- [What is being asked] In the records that follow, locate every line with "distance" and extract it.

Dataset items
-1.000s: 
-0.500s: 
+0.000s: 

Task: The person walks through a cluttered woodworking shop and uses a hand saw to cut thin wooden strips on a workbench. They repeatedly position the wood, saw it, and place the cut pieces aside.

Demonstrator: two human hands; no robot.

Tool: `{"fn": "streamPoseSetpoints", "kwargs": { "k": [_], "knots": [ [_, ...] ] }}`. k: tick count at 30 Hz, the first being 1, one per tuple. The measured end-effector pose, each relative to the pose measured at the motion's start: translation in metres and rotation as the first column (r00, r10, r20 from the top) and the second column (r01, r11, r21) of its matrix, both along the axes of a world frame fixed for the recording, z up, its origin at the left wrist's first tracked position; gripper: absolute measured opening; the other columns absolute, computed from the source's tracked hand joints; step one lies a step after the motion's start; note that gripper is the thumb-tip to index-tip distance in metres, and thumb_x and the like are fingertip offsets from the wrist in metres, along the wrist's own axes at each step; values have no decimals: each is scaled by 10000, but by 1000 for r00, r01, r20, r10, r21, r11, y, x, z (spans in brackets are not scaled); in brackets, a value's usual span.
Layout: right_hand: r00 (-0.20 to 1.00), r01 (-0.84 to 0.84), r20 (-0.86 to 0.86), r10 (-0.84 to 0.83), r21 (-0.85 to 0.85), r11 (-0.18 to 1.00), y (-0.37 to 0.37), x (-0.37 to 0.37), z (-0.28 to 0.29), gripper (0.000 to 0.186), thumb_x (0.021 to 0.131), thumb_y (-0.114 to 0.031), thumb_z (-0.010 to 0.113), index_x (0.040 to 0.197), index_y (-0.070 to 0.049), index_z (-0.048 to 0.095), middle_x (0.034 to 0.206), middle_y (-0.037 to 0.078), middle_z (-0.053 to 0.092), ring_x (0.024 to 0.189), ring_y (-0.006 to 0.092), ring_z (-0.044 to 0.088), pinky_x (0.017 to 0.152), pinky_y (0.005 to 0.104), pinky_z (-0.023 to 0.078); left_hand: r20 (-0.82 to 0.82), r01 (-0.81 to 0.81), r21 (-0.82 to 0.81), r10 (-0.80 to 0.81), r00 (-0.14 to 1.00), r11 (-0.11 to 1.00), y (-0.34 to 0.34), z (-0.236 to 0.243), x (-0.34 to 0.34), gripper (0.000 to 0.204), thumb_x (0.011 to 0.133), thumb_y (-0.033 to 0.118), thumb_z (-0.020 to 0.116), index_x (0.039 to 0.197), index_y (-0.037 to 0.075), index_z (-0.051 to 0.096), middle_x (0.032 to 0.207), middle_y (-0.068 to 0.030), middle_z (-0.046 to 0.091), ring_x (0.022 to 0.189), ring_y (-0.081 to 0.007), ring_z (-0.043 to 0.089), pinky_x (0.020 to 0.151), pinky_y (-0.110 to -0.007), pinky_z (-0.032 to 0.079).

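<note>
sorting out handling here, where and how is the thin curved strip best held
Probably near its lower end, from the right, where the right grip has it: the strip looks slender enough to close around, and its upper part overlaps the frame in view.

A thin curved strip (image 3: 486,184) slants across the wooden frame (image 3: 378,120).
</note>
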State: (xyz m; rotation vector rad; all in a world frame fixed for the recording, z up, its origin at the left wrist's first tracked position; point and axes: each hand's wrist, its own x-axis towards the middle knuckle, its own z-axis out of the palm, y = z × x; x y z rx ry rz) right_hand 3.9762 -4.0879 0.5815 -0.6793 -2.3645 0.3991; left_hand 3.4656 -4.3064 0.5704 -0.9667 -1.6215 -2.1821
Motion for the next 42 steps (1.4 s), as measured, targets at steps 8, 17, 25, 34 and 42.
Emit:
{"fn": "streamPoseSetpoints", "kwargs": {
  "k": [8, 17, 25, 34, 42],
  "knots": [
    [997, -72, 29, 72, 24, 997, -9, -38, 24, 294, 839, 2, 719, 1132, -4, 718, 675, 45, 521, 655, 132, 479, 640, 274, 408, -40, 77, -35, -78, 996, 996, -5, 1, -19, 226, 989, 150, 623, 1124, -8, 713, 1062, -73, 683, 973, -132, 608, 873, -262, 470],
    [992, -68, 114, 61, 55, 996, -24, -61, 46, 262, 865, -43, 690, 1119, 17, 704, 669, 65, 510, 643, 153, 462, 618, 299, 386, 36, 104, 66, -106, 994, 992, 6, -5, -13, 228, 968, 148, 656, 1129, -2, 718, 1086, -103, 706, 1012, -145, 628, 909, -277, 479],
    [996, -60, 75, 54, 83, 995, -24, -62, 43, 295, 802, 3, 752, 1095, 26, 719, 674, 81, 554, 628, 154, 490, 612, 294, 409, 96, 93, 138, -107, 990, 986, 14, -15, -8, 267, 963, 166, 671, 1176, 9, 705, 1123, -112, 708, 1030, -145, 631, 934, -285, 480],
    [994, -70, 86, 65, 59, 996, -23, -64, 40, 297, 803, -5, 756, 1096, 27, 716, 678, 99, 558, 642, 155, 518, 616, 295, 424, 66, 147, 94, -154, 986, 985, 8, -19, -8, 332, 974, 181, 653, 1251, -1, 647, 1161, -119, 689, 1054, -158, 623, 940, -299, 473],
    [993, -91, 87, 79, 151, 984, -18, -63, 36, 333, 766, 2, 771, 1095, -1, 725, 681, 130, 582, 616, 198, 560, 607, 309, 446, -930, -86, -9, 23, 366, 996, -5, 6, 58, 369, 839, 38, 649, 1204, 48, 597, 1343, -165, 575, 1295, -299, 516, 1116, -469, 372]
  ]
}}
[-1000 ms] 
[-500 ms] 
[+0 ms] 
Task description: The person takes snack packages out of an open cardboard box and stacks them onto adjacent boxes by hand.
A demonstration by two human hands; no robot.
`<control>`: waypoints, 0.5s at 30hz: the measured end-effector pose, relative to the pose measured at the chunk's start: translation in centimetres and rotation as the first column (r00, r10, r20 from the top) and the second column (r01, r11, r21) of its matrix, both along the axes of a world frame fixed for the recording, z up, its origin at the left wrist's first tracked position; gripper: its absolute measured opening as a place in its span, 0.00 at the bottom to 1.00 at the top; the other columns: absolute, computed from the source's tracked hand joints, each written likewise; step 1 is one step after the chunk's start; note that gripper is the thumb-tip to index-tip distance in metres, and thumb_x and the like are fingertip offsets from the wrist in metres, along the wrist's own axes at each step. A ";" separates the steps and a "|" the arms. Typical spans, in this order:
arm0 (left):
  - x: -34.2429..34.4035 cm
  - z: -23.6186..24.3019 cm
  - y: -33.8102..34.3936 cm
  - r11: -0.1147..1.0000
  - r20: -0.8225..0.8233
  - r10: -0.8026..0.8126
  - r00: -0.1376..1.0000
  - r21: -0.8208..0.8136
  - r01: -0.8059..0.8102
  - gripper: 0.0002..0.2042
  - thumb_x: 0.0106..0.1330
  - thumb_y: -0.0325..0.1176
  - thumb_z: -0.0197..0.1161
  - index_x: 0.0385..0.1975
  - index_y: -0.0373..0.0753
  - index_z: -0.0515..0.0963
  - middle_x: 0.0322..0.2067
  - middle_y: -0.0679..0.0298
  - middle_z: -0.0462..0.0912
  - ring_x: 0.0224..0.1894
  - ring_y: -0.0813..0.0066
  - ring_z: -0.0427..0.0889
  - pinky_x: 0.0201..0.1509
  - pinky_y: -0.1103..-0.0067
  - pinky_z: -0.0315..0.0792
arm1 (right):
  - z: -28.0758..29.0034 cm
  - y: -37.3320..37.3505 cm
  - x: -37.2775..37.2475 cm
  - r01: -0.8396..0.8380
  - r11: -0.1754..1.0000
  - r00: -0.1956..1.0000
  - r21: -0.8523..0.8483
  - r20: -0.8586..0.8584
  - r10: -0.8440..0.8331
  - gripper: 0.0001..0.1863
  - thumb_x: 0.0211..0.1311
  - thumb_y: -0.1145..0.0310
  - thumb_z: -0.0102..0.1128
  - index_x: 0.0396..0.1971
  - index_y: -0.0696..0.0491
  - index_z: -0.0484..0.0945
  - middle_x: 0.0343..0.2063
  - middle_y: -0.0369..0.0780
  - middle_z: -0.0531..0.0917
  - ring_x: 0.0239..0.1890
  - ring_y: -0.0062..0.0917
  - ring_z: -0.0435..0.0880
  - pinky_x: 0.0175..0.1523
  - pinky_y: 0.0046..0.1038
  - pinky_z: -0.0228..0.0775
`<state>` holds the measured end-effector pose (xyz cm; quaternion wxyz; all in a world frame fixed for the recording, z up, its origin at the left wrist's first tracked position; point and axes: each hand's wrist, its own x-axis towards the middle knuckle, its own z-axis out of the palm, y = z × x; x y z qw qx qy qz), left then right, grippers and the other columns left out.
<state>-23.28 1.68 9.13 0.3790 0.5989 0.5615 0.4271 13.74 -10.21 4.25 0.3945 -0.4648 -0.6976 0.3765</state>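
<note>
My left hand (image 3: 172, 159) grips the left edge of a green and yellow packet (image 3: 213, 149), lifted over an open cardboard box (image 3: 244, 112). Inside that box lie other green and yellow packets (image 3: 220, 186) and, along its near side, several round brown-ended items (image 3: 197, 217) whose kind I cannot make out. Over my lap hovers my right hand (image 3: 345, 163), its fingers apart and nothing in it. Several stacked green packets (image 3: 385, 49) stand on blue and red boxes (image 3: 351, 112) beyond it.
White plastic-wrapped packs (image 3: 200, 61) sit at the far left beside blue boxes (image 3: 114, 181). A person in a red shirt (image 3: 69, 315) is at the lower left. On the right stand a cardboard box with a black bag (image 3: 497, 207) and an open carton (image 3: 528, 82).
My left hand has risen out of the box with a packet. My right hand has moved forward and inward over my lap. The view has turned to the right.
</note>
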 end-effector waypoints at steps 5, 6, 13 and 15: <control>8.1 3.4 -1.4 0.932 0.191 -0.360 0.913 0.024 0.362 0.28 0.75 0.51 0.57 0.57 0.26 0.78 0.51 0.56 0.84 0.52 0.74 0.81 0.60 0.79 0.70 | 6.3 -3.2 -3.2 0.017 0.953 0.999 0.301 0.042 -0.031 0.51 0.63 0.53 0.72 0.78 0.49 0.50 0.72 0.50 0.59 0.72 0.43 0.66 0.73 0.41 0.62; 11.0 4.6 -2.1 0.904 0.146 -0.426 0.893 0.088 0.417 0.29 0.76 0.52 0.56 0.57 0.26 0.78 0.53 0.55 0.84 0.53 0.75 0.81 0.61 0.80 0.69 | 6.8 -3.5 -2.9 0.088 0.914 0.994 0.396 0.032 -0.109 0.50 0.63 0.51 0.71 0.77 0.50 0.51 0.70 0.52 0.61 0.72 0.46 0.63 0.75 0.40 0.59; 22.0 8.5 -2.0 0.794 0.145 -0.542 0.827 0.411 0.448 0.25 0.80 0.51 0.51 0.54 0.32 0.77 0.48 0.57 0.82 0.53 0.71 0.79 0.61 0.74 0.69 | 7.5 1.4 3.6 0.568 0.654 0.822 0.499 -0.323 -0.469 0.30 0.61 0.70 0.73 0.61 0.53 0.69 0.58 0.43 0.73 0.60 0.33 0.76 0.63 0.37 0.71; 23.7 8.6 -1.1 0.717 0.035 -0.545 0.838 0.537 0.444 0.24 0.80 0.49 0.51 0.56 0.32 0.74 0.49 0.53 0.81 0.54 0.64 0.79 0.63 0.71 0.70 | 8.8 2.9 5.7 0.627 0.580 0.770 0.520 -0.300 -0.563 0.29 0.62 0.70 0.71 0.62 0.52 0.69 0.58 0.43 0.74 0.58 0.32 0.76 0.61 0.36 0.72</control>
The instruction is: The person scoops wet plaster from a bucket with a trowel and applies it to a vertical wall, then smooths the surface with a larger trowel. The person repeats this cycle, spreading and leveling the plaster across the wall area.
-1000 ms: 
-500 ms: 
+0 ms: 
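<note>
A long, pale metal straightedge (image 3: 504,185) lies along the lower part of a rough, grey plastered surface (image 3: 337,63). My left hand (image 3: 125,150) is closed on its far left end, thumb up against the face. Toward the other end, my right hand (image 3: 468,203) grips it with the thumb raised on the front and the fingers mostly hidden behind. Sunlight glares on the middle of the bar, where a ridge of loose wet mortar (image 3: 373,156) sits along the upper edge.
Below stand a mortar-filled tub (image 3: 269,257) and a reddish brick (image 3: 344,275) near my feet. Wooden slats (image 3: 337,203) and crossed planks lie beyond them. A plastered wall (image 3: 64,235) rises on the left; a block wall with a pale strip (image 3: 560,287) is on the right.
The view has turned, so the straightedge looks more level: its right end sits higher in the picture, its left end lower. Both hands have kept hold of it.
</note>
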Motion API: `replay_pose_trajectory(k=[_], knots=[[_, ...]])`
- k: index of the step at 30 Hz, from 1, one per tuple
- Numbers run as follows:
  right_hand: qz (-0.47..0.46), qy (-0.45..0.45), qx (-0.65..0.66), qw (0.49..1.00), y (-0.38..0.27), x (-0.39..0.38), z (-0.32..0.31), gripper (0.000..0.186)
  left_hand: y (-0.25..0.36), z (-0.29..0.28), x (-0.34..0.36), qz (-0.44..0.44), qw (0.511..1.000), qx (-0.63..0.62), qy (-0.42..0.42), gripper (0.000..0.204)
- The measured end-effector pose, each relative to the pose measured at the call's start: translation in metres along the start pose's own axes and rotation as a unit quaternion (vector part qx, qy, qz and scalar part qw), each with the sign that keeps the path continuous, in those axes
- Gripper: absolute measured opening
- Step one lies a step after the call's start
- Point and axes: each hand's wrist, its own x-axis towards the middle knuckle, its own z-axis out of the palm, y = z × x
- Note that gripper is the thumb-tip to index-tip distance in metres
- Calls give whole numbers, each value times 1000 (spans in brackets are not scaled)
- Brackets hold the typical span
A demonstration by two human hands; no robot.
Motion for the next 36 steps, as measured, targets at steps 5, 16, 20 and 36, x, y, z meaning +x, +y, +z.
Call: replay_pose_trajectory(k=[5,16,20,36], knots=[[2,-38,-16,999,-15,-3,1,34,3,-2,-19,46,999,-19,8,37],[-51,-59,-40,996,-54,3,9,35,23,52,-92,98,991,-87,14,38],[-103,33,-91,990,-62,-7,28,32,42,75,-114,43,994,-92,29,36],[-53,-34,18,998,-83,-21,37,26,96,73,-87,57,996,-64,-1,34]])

- [Answer for the task]
Tool: `{"fn": "streamPoseSetpoints", "kwargs": { "k": [_], "knots": [ [_, ...] ] }}`. k: tick count at 30 Hz, the first being 1, one per tuple. The measured end-effector pose, each relative to the pose measured at the motion's start: translation in metres and rotation as the first column (r00, r10, r20 from the top) and the second column (r01, r11, r21) of its matrix, both along the axes of a world frame fixed for the recording, z up, its origin at the left wrist's first tracked position; gripper: absolute measured opening; the other columns absolute, computed from the source's tracked hand joints; step one lies a step after the motion's start; note that gripper is the thumb-tip to index-tip distance in metres, and thumb_x and the like are fingertip offsets from the wrist in metres, along the wrist's own axes at each step; values have no decimals: each is scaled by 10000, but by 1000 for r00, r01, r20, r10, r21, r11, y, x, z (spans in brackets are not scaled); in brackets, a value's usual span.
`<control>`: waypoints, 0.5s at 30hz: the measured end-effector pose, relative to the pose measured at the chunk's start: translation in centimetres and rotation as the first column (r00, r10, r20 from the top) and the second column (r01, r11, r21) of its matrix, both along the axes of a world frame fixed for the recording, z up, its origin at the left wrist's first tracked position; gripper: its absolute measured opening as a place in its span, 0.00 at the bottom to 1.00 at the top; the other columns: absolute, computed from the source's tracked hand joints, each written likewise; step 1 is one step after the chunk's start; note that gripper is the thumb-tip to index-tip distance in metres, and thumb_x and the like are fingertip offsets from the wrist in metres, along the wrist's own axes at each step. A ";" separates the steps and a "|" the arms. Typical spans, in this order:
- Note that gripper is the thumb-tip to index-tip distance in metres

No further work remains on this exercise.